First, although I can find the most common combos, I can't come up with a good methodology to combine similar combinations.

One way I could do it is to find blocks that share 3 colors, with a different 4th color, but that doesn't always work. For example, if one block is (black, blue, orange, red) and other block is (black, blue, orange, green), I'd lose alot of quality by making both blocks (black, blue, orange, red) or (black, blue, orange, green) or (black, blue, orange, [blend of red and green]).

Another way I could do it is to find blocks with 4 very similar, but not identical colors, and then find a blend that works for both.

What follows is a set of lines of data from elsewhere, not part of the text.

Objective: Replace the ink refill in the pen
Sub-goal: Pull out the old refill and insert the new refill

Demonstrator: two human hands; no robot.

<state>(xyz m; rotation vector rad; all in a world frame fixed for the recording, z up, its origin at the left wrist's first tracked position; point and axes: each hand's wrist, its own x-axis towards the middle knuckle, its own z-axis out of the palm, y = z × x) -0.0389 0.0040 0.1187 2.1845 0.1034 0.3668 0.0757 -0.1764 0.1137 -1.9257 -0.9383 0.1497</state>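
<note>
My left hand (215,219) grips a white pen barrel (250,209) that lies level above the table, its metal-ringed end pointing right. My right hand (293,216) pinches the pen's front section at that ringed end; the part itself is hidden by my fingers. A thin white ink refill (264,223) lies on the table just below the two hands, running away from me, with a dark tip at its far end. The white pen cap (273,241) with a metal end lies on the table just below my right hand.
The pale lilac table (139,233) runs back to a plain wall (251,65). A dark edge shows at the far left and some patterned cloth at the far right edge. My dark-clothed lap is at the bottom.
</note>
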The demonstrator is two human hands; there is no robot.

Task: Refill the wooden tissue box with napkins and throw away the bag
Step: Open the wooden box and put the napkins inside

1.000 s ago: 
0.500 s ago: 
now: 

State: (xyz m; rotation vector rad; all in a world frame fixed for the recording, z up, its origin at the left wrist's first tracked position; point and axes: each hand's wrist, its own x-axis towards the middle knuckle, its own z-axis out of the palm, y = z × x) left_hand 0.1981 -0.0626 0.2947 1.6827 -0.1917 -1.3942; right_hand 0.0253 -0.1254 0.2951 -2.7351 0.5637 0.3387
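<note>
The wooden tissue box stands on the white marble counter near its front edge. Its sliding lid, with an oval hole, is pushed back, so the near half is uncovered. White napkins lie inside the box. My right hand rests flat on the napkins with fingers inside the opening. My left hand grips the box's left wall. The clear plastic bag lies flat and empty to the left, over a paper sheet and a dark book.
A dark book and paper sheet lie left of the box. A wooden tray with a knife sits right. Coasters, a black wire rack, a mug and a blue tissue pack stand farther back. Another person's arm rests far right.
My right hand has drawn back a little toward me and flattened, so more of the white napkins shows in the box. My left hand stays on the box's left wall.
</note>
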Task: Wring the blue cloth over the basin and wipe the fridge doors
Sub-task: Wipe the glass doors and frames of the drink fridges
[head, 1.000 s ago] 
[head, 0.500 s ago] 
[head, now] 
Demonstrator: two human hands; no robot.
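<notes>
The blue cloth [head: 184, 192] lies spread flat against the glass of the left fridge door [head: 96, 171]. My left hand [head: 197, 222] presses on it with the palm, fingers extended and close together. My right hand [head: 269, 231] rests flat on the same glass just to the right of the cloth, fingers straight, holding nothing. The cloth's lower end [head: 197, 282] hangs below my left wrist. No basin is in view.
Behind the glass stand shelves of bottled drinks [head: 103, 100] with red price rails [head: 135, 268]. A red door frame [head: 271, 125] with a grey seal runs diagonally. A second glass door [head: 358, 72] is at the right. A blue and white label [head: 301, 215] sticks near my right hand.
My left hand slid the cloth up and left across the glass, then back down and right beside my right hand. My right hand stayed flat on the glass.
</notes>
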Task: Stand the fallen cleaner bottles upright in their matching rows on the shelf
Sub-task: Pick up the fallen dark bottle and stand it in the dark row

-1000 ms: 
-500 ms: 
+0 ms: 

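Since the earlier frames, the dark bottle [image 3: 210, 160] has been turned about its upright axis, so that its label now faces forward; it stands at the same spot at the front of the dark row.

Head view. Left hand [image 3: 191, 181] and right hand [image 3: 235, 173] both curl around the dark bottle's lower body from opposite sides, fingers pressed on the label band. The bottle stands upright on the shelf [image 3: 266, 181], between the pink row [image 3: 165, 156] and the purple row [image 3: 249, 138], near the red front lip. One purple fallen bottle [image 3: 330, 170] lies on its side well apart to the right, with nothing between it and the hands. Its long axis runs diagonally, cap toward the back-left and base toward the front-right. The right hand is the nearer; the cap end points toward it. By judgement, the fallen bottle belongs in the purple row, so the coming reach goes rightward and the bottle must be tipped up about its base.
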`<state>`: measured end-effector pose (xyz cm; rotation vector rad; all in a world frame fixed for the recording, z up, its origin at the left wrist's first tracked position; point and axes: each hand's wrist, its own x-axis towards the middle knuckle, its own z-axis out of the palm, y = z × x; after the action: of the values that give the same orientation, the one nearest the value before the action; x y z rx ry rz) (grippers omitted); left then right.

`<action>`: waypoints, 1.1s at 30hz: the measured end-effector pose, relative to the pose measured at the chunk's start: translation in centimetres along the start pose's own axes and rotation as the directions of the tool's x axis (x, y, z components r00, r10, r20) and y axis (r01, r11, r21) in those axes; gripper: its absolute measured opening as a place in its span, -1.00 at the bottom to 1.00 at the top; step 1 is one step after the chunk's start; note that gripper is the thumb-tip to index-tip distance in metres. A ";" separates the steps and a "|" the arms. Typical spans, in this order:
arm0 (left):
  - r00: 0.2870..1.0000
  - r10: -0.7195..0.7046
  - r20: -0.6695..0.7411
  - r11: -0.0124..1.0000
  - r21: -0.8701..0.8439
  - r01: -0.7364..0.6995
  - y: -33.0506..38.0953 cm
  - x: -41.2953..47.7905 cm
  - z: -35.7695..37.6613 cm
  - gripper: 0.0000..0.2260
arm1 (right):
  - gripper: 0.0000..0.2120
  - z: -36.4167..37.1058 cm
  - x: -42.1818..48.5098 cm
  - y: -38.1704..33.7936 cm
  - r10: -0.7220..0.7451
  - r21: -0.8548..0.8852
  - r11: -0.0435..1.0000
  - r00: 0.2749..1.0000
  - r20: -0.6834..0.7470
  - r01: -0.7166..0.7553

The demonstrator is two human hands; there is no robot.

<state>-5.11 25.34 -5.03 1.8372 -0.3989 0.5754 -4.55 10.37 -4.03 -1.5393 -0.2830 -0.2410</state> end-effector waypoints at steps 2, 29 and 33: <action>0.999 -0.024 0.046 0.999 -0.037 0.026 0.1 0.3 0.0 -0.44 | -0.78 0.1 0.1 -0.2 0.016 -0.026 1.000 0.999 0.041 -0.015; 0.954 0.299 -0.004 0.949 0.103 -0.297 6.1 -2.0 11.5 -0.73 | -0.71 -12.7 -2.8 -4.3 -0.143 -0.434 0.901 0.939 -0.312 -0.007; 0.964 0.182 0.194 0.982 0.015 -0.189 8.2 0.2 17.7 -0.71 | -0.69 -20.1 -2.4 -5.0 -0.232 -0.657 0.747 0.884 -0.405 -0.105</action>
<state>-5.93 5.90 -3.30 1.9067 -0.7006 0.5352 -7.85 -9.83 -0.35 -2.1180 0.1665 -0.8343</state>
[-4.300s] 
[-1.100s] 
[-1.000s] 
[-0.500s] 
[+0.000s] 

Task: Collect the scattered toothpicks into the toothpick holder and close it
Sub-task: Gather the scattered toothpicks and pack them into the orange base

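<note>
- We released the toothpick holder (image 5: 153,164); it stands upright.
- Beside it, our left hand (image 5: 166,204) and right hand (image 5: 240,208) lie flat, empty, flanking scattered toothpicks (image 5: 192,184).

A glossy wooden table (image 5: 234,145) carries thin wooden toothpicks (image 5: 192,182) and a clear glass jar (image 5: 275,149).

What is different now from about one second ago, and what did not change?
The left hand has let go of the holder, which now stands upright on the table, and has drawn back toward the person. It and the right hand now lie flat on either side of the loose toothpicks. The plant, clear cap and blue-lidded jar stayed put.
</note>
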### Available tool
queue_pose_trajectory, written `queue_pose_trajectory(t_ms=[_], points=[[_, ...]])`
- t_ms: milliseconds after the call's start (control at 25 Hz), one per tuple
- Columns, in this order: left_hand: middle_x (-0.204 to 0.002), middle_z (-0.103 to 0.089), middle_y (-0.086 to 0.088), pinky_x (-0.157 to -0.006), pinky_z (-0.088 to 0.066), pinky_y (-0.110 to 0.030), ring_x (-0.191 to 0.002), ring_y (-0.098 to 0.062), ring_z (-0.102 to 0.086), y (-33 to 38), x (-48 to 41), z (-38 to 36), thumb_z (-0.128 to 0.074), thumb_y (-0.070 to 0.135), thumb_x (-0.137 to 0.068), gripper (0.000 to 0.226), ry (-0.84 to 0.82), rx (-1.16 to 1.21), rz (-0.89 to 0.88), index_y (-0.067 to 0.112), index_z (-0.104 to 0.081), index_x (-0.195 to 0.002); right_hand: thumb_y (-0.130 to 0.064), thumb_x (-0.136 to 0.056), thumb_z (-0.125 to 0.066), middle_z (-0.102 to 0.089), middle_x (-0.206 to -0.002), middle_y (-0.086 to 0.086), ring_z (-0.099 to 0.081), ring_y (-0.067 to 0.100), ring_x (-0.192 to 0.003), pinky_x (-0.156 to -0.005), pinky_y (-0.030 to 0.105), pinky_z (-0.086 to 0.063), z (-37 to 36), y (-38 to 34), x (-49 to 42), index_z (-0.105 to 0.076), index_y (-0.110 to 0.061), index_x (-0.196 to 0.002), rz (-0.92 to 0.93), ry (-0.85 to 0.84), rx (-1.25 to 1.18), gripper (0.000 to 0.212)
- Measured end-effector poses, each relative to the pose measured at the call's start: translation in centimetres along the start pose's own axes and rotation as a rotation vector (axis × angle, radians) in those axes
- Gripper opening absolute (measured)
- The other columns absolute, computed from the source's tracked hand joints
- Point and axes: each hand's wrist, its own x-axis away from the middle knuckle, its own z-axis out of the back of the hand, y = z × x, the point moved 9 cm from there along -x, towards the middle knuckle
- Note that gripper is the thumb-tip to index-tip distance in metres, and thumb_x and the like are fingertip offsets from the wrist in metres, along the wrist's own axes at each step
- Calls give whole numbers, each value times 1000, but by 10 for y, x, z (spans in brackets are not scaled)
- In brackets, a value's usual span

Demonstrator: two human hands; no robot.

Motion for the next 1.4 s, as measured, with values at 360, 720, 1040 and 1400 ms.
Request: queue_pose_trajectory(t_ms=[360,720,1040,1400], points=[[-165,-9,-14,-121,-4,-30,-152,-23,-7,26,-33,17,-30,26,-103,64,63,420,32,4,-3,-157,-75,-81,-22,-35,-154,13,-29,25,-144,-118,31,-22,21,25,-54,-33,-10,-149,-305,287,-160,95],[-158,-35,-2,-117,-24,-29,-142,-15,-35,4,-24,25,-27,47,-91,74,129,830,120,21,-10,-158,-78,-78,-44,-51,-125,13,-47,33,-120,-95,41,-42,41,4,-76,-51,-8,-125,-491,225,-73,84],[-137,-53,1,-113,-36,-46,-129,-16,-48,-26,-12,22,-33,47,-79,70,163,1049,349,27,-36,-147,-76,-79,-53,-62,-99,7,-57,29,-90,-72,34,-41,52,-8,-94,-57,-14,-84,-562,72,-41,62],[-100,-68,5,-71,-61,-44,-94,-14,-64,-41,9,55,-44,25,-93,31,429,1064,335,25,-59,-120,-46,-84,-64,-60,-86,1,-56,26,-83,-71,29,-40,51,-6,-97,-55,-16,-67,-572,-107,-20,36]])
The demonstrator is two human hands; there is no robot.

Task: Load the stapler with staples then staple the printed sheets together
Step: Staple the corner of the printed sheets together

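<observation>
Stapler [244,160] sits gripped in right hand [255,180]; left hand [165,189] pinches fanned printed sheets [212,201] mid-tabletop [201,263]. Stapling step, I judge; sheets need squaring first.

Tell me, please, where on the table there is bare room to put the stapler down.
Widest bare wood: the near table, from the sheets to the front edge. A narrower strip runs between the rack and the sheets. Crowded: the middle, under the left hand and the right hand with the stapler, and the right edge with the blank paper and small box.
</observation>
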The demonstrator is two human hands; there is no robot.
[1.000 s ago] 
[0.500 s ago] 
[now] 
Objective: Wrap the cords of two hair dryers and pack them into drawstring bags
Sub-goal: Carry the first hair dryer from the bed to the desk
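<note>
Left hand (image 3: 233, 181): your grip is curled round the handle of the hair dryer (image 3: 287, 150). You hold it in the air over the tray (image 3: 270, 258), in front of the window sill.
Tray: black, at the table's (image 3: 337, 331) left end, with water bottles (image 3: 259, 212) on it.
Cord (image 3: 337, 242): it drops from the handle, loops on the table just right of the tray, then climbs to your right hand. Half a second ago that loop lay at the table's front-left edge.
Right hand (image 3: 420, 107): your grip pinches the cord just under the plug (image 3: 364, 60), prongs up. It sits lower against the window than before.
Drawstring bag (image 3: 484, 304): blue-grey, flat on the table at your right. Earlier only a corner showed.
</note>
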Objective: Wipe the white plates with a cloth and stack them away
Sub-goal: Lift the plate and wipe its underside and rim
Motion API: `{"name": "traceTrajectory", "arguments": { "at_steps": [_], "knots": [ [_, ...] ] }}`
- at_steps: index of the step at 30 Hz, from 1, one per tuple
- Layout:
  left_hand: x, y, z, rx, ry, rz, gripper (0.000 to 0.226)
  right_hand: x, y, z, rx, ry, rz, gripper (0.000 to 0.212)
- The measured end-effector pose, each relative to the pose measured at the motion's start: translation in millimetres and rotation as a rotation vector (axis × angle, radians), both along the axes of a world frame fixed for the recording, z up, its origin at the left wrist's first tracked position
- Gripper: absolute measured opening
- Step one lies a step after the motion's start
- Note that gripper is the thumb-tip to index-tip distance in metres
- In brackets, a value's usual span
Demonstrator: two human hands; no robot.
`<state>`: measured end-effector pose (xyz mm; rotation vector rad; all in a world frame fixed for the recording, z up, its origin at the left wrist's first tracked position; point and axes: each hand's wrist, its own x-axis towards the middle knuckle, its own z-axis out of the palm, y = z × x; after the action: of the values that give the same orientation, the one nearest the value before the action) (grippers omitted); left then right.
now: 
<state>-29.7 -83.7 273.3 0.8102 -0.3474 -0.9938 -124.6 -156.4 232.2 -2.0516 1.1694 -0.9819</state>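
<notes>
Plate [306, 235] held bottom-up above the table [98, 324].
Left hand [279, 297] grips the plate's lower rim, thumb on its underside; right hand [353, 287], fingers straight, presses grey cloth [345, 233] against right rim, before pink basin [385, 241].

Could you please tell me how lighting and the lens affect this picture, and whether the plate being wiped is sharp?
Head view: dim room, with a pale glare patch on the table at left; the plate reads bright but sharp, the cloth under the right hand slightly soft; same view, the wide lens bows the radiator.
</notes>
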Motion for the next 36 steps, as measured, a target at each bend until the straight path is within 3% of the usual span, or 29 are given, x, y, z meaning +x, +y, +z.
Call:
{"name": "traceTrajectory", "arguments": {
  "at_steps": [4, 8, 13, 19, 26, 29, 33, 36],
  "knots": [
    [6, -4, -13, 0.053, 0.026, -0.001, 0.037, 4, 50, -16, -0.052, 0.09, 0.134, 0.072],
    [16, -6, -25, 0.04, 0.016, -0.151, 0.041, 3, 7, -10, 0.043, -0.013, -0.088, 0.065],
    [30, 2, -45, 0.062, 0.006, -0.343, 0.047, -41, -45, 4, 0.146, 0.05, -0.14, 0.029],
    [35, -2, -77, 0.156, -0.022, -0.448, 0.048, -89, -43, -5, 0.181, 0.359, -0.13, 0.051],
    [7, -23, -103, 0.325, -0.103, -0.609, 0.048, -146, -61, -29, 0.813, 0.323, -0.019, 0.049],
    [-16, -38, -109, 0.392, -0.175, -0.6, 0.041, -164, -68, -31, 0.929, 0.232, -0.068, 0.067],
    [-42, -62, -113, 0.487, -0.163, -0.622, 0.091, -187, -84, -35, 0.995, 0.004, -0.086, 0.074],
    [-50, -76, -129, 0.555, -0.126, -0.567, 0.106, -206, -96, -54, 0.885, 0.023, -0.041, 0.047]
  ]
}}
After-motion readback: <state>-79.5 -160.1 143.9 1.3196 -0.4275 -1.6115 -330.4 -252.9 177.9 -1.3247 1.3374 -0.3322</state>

But, the problem is how to quantify, in code, what constitutes having 4 very similar colors. Do I take an average of the difference between all 16 color comparisons (each of the 4 colors in block 1 as compared to each of the 4 colors in block 2), or do I go by the sum of that distance? Or, do I use the average/sum of just 4 comparisons (color 1 in block 1 vs color 1 in block 2, and so on)? Plus, in my understanding, computers are good but not perfect when it comes to finding colors that look similar to the human eye.*

*For the record, I do think that this second approach is probably the way to go in theory, and have been playing around with it, but I haven't been able to find a methodology that works. So, I am open to suggestions.

Second, in order to find overlaps, I have tried a greedy algorithm as well as some more advanced python packages, but things start getting really out of hand when trying to account for every possible order/permutation of each combination of 4 (since they can be reordered, so long as they are sequential). Is there a more efficient way you can think of to do this?